Could not create cudnn handle: CUDNN_STATUS_NOT_INITIALIZED and Possibly insufficient driver version: 384.81.0 Segmentation fault (core dumped)

Question

Could not create cudnn handle: CUDNN_STATUS_NOT_INITIALIZED and Possibly insufficient driver version: 384.81.0 Segmentation fault (core dumped)
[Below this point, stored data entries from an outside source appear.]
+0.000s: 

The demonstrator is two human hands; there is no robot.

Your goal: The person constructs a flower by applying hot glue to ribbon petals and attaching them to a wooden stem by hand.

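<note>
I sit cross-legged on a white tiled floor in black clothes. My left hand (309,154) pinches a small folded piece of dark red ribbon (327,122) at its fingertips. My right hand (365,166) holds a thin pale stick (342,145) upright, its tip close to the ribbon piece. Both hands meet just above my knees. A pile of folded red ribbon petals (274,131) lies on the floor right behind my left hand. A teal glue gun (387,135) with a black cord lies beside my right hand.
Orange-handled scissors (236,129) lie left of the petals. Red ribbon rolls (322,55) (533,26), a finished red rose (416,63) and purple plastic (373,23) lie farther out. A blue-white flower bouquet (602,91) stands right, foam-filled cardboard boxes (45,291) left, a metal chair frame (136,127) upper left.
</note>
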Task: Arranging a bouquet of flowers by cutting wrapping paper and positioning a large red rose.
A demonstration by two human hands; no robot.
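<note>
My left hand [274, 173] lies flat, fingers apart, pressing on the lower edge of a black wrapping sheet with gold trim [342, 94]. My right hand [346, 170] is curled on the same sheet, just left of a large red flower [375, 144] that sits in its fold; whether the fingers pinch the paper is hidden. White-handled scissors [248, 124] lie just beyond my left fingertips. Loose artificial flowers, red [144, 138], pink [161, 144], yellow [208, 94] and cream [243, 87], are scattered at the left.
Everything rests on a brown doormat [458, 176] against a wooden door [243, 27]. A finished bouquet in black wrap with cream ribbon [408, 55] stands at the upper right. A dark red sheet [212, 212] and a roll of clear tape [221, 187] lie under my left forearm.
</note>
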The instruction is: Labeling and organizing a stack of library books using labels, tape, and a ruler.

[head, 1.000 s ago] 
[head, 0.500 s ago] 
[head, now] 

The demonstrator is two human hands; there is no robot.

sanersbug opened this issue 6 years ago · 1 comments

when i run the order :
python main.py --mode=train --train_data=/mnt/saners-extend/FC-DenseNet-TensorFlow/data/train --val_data=/mnt/saners-extend/FC-DenseNet-TensorFlow/data/val --layers_per_block=4,5,7,10,12,15 --batch_size=2 --epochs=10 --growth_k=16 --num_classes=2 --learning_rate=0.001

it shows that:
/home/anaconda3/lib/python3.6/site-packages/h5py/init.py:36: FutureWarning: Conversion of the second argument of issubdtype from float to np.floating is deprecated. In future, it will be treated as np.float64 == np.dtype(float).type.
from ._conv import register_converters as _register_converters
First Convolution Out: (?, 256, 256, 48)
Downsample Out: (?, 128, 128, 112)
Downsample Out: (?, 64, 64, 192)
Downsample Out: (?, 32, 32, 304)
Downsample Out: (?, 16, 16, 464)
Downsample Out: (?, 8, 8, 656)
Bottleneck Block: (?, 8, 8, 240)
Upsample after concat: (?, 16, 16, 896)
Upsample after concat: (?, 32, 32, 704)
Upsample after concat: (?, 64, 64, 496)
Upsample after concat: (?, 128, 128, 352)
Upsample after concat: (?, 256, 256, 224)
Mask Prediction: (?, 256, 256, 2)
2018-10-25 15:54:14.641467: I tensorflow/core/platform/cpu_feature_guard.cc:141] Your CPU supports instructions that this TensorFlow binary was not compiled to use: AVX2 FMA
2018-10-25 15:54:14.781306: I tensorflow/stream_executor/cuda/cuda_gpu_executor.cc:897] successful NUMA node read from SysFS had negative value (-1), but there must be at least one NUMA node, so returning NUMA node zero
2018-10-25 15:54:14.781714: I tensorflow/core/common_runtime/gpu/gpu_device.cc:1405] Found device 0 with properties:
name: Tesla P100-PCIE-12GB major: 6 minor: 0 memoryClockRate(GHz): 1.3285
pciBusID: 0000:05:01.0
totalMemory: 11.91GiB freeMemory: 2.58GiB
2018-10-25 15:54:14.781753: I tensorflow/core/common_runtime/gpu/gpu_device.cc:1484] Adding visible gpu devices: 0
2018-10-25 15:54:15.190540: I tensorflow/core/common_runtime/gpu/gpu_device.cc:965] Device interconnect StreamExecutor with strength 1 edge matrix:
2018-10-25 15:54:15.190615: I tensorflow/core/common_runtime/gpu/gpu_device.cc:971] 0
2018-10-25 15:54:15.190628: I tensorflow/core/common_runtime/gpu/gpu_device.cc:984] 0: N
2018-10-25 15:54:15.190885: I tensorflow/core/common_runtime/gpu/gpu_device.cc:1097] Created TensorFlow device (/job:localhost/replica:0/task:0/device:GPU:0 with 2277 MB memory) -> physical GPU (device: 0, name: Tesla P100-PCIE-12GB, pci bus id: 0000:05:01.0, compute capability: 6.0)
2018-10-25 15:55:52.442988: E tensorflow/stream_executor/cuda/cuda_dnn.cc:352] Could not create cudnn handle: CUDNN_STATUS_NOT_INITIALIZED
2018-10-25 15:55:52.443130: E tensorflow/stream_executor/cuda/cuda_dnn.cc:360] Possibly insufficient driver version: 384.81.0
Segmentation fault (core dumped)

my environment is cuda9.0, cudnn7.0,tensorflow 1.10.1,anyone can give some advice ? thanks very much

Answer 1 · 2018-10-26T14:34:31.000Z

You have already a process running on the GPU:

totalMemory: 11.91GiB freeMemory: 2.58GiB

^ above shows your gpu memory is occupied by another process, please use nvidia-smi to check and terminate the process and try again.
Closing because this is unrelated to the repository.